85. The larger point involved in issue No. 1 having been concluded by the earlier decision of the Division Bench in Mulchand Kundanmal Jagtiani v. Raman Hiralal Shah 51 Bom. L.R. 86 that issue was answered in the negative without any argument but leave was reserved to the first respondent to contest the correctness of that earlier decision on this Court. The Division Bench in agreement with Bhagwati J. held that by Section 4 of the Act the Provincial Legislature did not itself legislate but delegated the power of legislation to the Provincial Government which it had no power to do and, therefore, Section 4 and along with it the notification No. 2346/5 issued thereunder were ultra vires, void and inoperative. Accordingly they answered issues Nos. (2), (3) and (4) in the affirmative and sent the summons for judgment back to the learned Judge taking miscellaneous matters to dispose it of on merits.
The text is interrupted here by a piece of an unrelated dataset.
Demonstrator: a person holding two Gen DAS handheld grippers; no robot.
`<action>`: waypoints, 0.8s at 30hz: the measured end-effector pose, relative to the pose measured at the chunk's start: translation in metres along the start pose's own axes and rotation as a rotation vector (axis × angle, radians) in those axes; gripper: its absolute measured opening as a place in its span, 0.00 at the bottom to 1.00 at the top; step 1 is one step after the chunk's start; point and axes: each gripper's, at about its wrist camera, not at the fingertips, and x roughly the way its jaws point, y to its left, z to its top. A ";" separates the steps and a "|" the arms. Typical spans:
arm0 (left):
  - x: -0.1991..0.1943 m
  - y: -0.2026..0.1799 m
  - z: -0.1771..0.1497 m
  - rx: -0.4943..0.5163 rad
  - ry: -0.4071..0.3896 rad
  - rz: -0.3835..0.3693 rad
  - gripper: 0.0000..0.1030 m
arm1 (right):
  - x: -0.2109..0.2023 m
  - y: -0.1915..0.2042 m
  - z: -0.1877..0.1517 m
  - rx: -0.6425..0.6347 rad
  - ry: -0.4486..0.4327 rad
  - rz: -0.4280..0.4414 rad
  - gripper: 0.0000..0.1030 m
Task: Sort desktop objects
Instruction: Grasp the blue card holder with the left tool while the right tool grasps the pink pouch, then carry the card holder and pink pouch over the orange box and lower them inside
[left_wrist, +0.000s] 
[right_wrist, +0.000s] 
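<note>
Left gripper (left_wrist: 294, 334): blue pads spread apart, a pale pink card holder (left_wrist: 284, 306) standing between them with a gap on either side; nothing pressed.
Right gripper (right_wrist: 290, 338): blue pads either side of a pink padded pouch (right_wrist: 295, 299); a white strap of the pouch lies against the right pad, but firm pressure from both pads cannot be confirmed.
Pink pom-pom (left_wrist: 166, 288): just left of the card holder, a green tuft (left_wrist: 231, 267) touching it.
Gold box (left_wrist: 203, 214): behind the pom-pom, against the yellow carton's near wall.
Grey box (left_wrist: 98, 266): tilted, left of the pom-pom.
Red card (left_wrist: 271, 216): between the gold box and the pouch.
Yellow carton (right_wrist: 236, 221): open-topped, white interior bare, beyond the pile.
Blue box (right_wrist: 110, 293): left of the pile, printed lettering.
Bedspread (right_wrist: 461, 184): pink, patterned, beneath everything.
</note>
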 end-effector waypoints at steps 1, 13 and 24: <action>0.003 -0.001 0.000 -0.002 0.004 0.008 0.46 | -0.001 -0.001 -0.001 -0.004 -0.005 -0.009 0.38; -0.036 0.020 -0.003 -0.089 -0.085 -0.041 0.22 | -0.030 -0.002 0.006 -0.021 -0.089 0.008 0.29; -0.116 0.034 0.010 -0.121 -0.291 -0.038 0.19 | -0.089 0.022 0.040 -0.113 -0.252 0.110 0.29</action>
The State of Bombay has now come up before us in appeal from this decision of the High Court.

86. The Advocate-General of Madras has intervened in support of this appeal and for maintaining the validity of the Madras City Civil Court Act (VII of 1892) Section 3A of which inserted in 1935 by way of amendment is in identical terms with Section 4 of the Bombay Act except that the amount of the value was fixed at Rs. 10,000 in Section 3A of the Madras Act instead of Rs. 25,000 fixed in Section 4 of the Bombay Act.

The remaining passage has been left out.